Suasana pelaporan atas kejadian penghinaan ulama besar/beritabanjarmasin.com
BANJARMASIN, BBCOM - Beberapa hari lalu publik kembali dikagetkan dengan akun media sosial yang menghina dan menyebar ujaran kebencian terhadap almarhum Muhammad Zaini Abdul Ghani atau Tuan Guru Sekumpul, ulama kharismatik asal Kalimantan Selatan. Adapun dua akun tersebut yakni akun facebook terduga atas nama M. Rizky Hariyadie dan Instagram atas nama Rizkyfreemz.

Awal cerita, setelah mengetahui hal ini, Humayni warga Sungai Paring, Banjarbaru langsung menscreenshoot gambar penghinaan dan melaporkan kepada cyber crime Polda Kalsel. "Pada waktu itu tepatnya jam 23.20 Wita. Setelah saya mengetahui langsung menyampaikan kepada teman yang juga seorang polisi cyber crime," tutur Humayni kepada beritabanjarmasin.com, pada Rabu (11/07/2018).

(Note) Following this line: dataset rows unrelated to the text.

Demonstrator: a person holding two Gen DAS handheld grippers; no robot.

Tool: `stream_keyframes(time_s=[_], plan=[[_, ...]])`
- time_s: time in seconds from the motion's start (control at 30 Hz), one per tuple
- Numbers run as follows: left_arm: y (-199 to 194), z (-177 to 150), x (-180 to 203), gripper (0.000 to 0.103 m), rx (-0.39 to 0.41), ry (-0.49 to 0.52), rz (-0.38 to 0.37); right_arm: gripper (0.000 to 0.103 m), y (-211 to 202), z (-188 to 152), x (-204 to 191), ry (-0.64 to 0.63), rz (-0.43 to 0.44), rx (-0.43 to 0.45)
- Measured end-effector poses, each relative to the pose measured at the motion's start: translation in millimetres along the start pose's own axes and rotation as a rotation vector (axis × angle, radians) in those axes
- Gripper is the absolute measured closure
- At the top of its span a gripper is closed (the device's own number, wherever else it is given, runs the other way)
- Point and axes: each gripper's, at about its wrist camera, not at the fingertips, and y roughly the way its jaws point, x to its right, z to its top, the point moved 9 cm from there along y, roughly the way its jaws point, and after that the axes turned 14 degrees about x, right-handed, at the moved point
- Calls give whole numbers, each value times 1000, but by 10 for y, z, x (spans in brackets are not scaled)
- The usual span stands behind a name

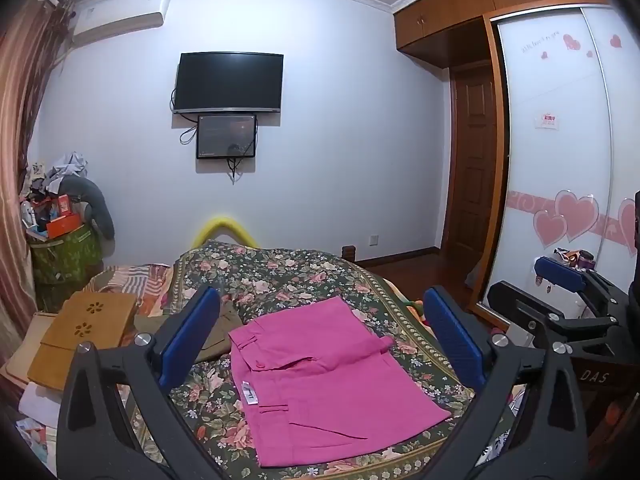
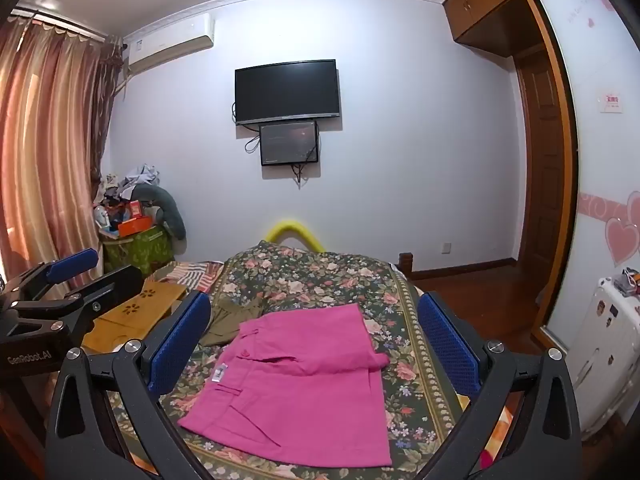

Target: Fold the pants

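Observation:
The pink pants (image 1: 320,376) lie folded into a compact rectangle on the floral bed cover (image 1: 288,272), white label showing near the waistband. They also show in the right wrist view (image 2: 296,384). My left gripper (image 1: 320,340) hovers above them, jaws wide open and empty. My right gripper (image 2: 316,340) is also wide open and empty above the pants. The right gripper shows at the right edge of the left wrist view (image 1: 568,280); the left one shows at the left of the right wrist view (image 2: 68,276).
An olive garment (image 2: 232,320) lies just beyond the pants. A wooden lap desk (image 1: 84,336) sits at the bed's left. A cluttered green basket (image 1: 64,252) stands in the far left corner. A wardrobe (image 1: 560,160) and a door stand at right.

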Motion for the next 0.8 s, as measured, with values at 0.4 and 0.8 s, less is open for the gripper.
stream_keyframes(time_s=[0.4, 0.8], plan=[[34, 5, -66, 0, -16, -20, -3, 0, 4, -3, -4, 0, 0, -7], [43, -82, -96, 0, -11, -17, 6, 0, 1, 20, 10, 2, 0, -9]])
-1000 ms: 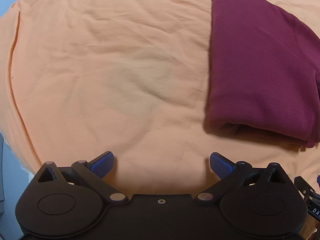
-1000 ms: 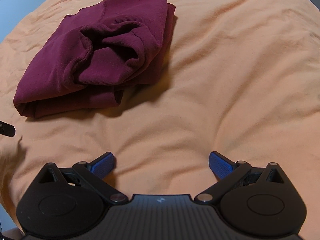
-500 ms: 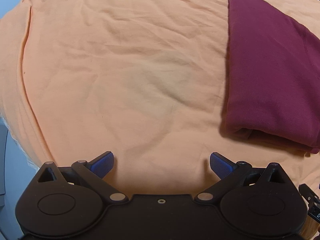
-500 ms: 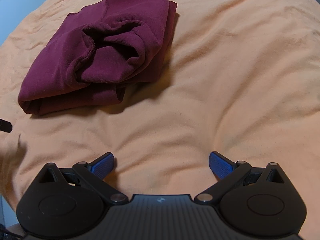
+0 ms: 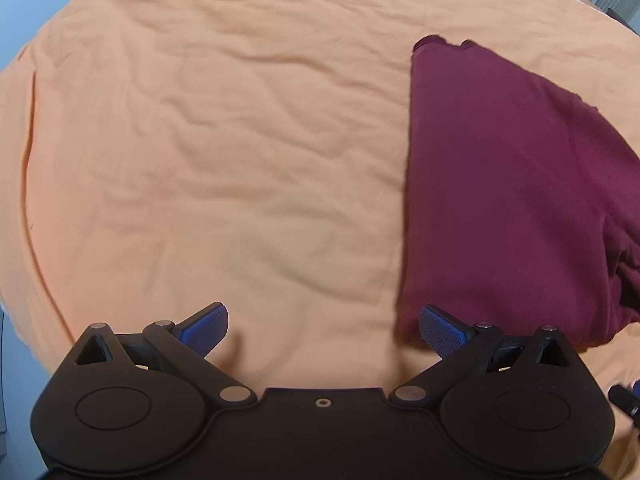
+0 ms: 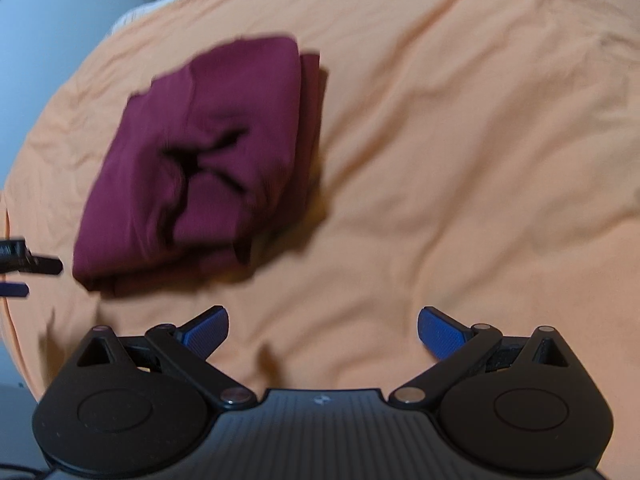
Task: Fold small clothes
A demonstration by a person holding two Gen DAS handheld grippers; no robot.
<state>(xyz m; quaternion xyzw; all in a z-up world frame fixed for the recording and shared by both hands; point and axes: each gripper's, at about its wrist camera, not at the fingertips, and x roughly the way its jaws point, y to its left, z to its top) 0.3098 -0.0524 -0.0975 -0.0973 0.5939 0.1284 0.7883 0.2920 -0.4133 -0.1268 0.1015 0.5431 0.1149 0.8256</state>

Humayni menjelaskan, belum sampai 24 jam pemilik akun sudah diamankan di Polda, setelah dilakukan penelusuran keterangan dari yang bersangkutan, ternyata akun bersangkutan di retas oleh orang yang tidak bertanggungjawab. "Setelah pemilik akun kita mintai keterangan, ternyata diketahui kalau akun dia di retas orang, sedangkan yang meretas dan melakukan penghinaan belum bisa ditemukan," tambahnya.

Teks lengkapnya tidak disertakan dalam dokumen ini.